Because of the tendency to suppress the intrinsic polarity pathways, this inhibitory mechanism would tend to reduce, or delay the tendency of a polarized cell to turn sharply in this case, when compared to the case of no inhibition. Of course, it remains to be seen if such an inhibitory mechanism exists at all. Therefore, rather than vary the effect of such an inhibition, experiments that could point to the presence of such an inhibition would prove more useful. These effects could be detected by modifying receptor-controlled pathways of downstream components, such as PI3K. Thus, inhibiting the last component in the PI3K recruitment pathway starting from the receptor (which is not part of the intrinsic pathway), and subjecting a cell with some degree of intrinsic polarization to a gradient, would give useful information. If there was genuinely an inhibitory mechanism as described above, a gradient would affect the PI3K localization (which results from intrinsic pathways), even though the direct pathway leading from the receptor has been disrupted. Such experiments, however, require more biochemical knowledge regarding the receptor regulation of PI3K than is currently known.
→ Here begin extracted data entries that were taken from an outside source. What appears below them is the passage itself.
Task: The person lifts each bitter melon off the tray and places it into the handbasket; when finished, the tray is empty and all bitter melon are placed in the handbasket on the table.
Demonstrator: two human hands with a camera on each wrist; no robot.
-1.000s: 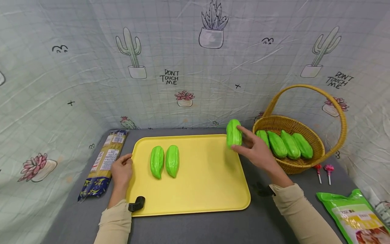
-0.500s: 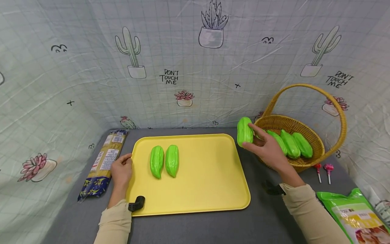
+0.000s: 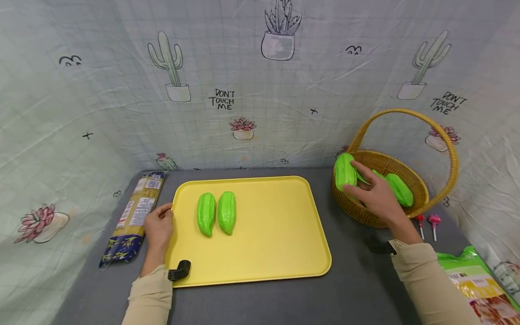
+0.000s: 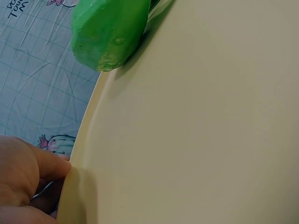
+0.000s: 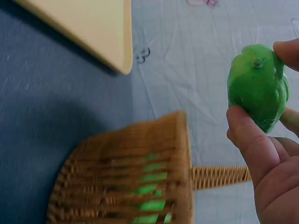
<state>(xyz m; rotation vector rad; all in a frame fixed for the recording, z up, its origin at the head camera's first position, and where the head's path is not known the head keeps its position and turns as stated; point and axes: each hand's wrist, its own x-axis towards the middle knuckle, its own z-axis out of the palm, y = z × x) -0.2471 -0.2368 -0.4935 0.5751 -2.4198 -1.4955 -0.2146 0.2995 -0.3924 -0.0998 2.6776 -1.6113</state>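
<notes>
My L grip (image 3: pixel 159 229) is at left, fingers (image 3: pixel 164 209) curled in a pinch; L forearm (image 3: pixel 148 292), sleeved, reaches approx. straight from near to far. My R grip (image 3: pixel 376 193) is up at far right, thumb (image 3: pixel 354 191) opp. fingers, wider pinch; R forearm (image 3: pixel 431 276), also sleeved, slants in from near right.

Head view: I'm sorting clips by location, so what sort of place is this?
Likely a makeshift recording booth: a creased, cactus-printed sheet rises behind and beside the gray table, which bears a yellow tray and wicker basket.
</notes>
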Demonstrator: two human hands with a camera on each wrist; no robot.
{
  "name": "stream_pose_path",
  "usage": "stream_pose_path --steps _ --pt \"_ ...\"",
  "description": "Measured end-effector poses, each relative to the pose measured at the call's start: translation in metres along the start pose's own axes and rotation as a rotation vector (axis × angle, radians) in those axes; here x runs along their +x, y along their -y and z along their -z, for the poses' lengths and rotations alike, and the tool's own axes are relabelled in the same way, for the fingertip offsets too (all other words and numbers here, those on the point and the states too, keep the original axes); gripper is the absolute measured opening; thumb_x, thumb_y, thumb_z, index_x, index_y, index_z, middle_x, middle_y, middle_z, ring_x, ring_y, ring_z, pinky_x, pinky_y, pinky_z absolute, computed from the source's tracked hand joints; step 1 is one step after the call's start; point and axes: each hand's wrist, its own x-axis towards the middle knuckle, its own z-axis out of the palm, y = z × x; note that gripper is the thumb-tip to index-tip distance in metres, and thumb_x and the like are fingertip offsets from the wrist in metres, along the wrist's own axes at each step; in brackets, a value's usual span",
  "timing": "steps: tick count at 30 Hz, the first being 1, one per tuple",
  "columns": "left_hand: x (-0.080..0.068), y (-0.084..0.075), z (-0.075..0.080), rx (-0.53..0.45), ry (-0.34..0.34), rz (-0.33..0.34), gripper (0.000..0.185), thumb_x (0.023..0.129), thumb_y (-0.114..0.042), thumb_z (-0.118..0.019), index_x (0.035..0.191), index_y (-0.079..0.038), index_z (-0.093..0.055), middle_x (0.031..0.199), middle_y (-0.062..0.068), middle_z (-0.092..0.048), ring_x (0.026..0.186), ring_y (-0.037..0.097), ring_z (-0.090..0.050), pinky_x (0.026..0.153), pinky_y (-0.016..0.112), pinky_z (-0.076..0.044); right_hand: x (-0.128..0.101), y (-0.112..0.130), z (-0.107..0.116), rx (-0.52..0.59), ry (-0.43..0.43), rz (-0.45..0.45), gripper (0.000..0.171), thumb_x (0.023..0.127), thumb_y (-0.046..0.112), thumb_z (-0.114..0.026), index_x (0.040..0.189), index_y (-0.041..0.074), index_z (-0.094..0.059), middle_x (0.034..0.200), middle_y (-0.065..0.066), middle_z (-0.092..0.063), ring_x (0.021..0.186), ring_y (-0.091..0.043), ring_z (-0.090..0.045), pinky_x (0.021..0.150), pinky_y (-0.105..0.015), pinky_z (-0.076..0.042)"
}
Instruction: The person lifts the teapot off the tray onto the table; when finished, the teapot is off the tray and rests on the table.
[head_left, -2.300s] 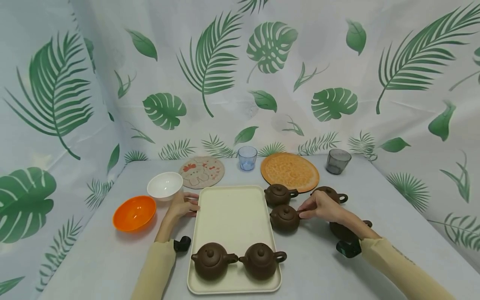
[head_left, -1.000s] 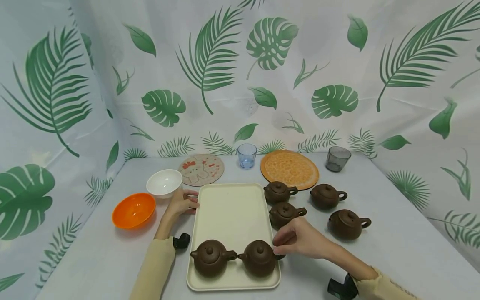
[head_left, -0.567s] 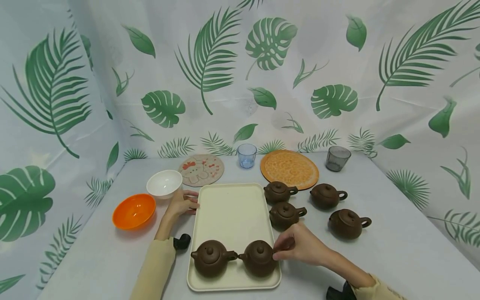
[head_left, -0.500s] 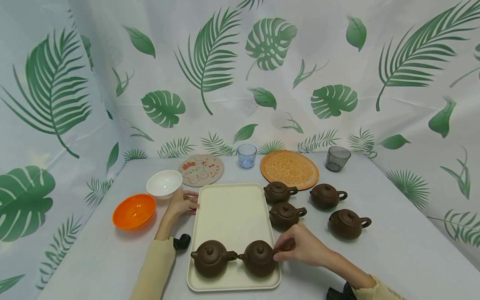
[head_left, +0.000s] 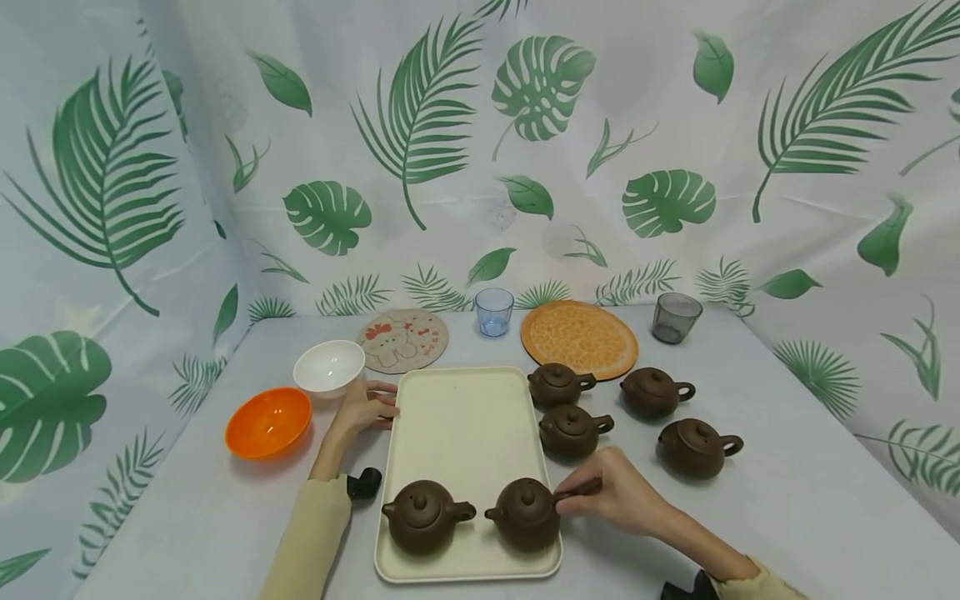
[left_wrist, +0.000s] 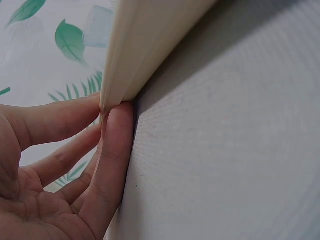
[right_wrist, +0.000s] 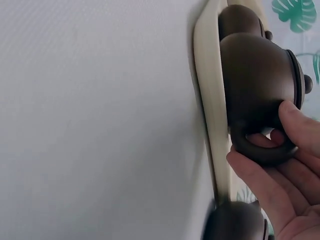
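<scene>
A cream tray (head_left: 465,417) lies in the middle of the table with two brown teapots at its near end. My right hand (head_left: 576,493) pinches the handle of the right teapot (head_left: 525,515); in the right wrist view the thumb and fingers (right_wrist: 260,190) close round the handle loop (right_wrist: 262,149) beside the tray rim (right_wrist: 211,100). The left teapot (head_left: 420,517) stands untouched. My left hand (head_left: 381,408) rests against the tray's left edge, its straight fingers (left_wrist: 117,150) lying along the rim (left_wrist: 145,50).
Several more brown teapots (head_left: 572,431) stand right of the tray. An orange bowl (head_left: 268,423) and a white bowl (head_left: 328,367) sit at the left. At the back are two round mats (head_left: 579,340), a blue cup (head_left: 494,312) and a grey cup (head_left: 676,318).
My right hand left the teapots beside the tray, came to the tray's right teapot and took its handle; that teapot has shifted slightly right. The left hand stayed put.
</scene>
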Motion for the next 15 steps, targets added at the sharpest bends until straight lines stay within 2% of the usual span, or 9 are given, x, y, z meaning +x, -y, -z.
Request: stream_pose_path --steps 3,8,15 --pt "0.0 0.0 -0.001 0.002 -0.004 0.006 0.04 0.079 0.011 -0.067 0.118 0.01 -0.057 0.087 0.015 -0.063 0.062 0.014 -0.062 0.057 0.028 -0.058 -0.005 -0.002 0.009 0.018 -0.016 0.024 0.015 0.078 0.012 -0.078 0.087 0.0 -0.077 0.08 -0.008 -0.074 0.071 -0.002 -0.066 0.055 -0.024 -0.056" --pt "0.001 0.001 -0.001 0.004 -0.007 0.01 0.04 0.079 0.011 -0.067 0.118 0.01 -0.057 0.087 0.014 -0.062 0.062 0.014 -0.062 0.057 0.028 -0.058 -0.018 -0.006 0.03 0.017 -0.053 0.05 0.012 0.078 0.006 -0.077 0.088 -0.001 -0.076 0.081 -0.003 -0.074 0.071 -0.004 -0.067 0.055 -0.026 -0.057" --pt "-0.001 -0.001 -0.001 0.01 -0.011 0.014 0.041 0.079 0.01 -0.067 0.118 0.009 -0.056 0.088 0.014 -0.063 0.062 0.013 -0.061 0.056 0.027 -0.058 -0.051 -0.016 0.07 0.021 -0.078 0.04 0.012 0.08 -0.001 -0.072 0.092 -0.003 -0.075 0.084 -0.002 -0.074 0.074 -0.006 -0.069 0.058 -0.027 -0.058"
In conclusion, it is certainly possible that inhibitory pathways emanating from the receptor could impact upon intrinsic pathways. However, the presence or absence of such pathways may not be easily directly discerned. Inhibitory pathways that are either local or global (but not both) could be detected by experiments that focus on the effect of a homogeneous stimulus on intrinsic polarity components. However, if the inhibition were to involve local and global pathways, and itself adapt to homogeneous inputs, the only way of proving its presence would be to perform experiments in gradients, by comparing regular cells and cells where the direct receptor controlled pathway was disrupted.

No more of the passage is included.